_Your task_
Start the output with the opening line of the listing below and continue, reproducing each line exactly, up to and including the line that contains "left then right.".

_Data excerpt_
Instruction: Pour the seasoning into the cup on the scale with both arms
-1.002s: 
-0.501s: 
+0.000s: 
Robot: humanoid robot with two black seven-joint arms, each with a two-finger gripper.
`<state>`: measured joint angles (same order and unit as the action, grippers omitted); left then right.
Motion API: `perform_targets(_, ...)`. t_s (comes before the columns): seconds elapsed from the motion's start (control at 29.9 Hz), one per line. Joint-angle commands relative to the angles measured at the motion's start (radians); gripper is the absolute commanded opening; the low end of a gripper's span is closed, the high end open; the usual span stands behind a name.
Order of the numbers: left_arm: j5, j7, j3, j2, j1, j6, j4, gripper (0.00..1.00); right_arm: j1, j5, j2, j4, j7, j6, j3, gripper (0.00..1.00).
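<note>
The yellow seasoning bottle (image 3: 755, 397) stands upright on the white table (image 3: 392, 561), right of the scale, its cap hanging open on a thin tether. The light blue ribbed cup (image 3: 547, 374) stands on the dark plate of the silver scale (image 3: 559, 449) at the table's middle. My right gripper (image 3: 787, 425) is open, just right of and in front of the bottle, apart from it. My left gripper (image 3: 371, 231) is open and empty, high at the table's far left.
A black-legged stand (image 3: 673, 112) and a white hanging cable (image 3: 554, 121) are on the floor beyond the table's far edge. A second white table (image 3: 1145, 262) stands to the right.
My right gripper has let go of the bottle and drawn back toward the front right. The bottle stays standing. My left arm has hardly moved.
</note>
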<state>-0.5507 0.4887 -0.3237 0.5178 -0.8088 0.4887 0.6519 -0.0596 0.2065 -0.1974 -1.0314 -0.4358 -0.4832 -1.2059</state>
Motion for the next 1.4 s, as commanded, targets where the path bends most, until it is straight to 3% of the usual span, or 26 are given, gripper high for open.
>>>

_Solved exercise_
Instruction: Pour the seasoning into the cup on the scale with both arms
-1.002s: 
-0.501s: 
+0.000s: 
Robot: humanoid robot with two black seven-joint arms, each with a two-finger gripper.
`<state>`: measured joint angles (same order and unit as the action, grippers omitted); left then right.

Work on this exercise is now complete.